March 8, 2019
STATE ADVOCACY UPDATE
Governor Signs SB1469: Healthcare Omnibus Bill – Includes Key Provisions on Critical Access Hospital Funding/Hospital Sales Tax Exemption
We are pleased to report that Governor J.B. Pritzker today signed Senate Bill 1469 (PA100-1181) at Ferrell Hospital in Eldorado. We greatly appreciate the Governor’s support of this critical legislation and the leadership of the bill’s sponsors, House Majority Leader Greg Harris and Senator Heather Steans, and key Republican legislators Senator Dave Syverson and Representative Tom Demmer, who worked together on this bi-partisan effort. The Illinois General Assembly overwhelmingly passed the bill during the Veto Session last November (the Senate passed the bill 53-0; the House 107-0).
The new law includes technical corrections to address an implementation issue on Critical Access Hospital rates in the redesigned Hospital Assessment Program; a clarification to maintain nonprofit hospital sales tax exemptions; an extension of the rule submission deadline for the Hospital Transformation Program; and an extension of requirements concerning DCFS Youth-in-Care beyond medical necessity.
Here is a brief summary of the key provisions of PA100-1181:
Hospital Assessment Program Technical Corrections
It includes language that directs the Department of Healthcare and Family Services (HFS) to correct the Outpatient rates retroactively to July 1, 2018 for all Critical Access Hospitals (CAHs), and to prospectively adjust the rates for non-CAHs, to reflect the model authorized in the spring 2018 legislation for the redesigned Hospital Assessment Program. While verifying the work of the Department of Healthcare and Family Services to implement the redesigned assessment program, IHA staff identified an issue with the outpatient rates for Critical Access Hospitals – specifically that the July 1, 2018 rates released for CAHs did not accurately represent the proposed increases to the outpatient E-APG rates of reimbursement as intended by the 2018 Hospital Assessment Program update under Public Act 100-581.
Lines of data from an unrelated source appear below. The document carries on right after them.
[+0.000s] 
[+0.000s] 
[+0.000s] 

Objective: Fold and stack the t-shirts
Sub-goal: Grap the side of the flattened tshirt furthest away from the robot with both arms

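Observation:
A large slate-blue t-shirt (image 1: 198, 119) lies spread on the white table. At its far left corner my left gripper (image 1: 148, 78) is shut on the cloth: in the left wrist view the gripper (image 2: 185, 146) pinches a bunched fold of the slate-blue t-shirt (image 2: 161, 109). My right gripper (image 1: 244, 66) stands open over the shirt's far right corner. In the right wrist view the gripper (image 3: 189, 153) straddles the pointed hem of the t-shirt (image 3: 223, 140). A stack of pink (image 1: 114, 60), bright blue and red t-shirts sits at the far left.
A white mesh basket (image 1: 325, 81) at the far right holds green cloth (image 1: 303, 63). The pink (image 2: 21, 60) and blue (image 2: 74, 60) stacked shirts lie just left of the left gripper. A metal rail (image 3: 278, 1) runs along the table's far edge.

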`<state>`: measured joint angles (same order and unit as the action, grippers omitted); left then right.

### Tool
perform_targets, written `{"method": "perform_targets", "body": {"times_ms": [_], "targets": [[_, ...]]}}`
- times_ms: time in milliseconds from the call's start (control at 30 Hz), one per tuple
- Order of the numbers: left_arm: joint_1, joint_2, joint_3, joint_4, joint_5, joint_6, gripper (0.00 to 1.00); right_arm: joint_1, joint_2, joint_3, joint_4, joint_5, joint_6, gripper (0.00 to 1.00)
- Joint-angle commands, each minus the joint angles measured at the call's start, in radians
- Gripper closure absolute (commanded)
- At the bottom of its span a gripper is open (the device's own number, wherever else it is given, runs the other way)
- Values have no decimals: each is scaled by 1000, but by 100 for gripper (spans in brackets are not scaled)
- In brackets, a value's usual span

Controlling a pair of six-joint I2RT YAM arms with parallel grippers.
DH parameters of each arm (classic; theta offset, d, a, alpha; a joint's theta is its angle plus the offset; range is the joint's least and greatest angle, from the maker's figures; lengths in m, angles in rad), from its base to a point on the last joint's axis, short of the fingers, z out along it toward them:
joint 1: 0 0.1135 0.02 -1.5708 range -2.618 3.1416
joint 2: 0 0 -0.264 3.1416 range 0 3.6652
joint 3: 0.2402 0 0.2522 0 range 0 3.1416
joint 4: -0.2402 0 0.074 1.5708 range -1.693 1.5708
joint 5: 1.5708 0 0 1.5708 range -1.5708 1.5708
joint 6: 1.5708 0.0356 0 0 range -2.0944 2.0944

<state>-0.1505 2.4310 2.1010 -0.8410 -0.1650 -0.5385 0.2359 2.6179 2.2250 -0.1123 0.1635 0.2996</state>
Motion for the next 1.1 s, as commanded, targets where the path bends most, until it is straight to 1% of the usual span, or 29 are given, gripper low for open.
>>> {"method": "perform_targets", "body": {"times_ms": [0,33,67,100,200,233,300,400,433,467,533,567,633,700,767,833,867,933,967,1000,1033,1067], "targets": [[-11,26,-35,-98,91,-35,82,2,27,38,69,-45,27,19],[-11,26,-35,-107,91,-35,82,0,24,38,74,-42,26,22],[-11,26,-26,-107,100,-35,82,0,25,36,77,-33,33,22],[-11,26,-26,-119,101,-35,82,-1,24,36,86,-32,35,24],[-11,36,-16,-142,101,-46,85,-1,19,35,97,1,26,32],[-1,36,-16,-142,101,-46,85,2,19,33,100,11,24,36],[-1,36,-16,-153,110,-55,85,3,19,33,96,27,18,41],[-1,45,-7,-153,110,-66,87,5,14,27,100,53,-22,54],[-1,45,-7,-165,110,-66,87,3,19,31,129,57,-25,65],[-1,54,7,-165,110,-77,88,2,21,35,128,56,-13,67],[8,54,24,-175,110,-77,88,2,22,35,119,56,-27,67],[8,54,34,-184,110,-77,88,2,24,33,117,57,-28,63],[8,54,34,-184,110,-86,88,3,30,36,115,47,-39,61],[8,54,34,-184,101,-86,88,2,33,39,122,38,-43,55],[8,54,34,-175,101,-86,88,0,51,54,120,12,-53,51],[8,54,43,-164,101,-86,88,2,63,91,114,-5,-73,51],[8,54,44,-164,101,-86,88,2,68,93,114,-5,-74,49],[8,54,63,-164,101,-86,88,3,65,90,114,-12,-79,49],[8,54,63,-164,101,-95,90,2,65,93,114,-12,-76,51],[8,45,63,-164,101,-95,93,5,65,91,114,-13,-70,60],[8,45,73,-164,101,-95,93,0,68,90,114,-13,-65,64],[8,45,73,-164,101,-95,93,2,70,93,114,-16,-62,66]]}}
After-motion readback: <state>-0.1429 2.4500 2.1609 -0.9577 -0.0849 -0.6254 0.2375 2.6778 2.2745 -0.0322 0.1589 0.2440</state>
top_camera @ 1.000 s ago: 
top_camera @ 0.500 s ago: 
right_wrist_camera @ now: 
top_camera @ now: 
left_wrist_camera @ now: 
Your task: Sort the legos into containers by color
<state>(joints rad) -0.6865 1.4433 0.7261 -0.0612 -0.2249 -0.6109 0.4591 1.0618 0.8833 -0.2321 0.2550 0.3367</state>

IHA has been in regular contact with HFS, which is responsible for resetting the CAH rates in accordance with the legislation. HFS indicates it is working to quickly expedite the implementation of the corrected rates – including sending the corrected rates to the Medicaid Managed Care plans and directing them to make the proper adjustments – apply adjustments to retroactively correct all previously incorrectly paid claims, and work with the Comptroller’s Office to expedite the release of funds to make the corrected payments. As soon as IHA has further information, we will inform members.
The new law also moves the assessment program’s tax due date for hospitals from the 14th business day of the month to the 17th business day of the month. The new tax due date will align with the new MCO-Hospital Assessment Program (MCO-HAP) payment date, consistent with the time lag between the two dates in the previous assessment program. HFS supports this adjustment.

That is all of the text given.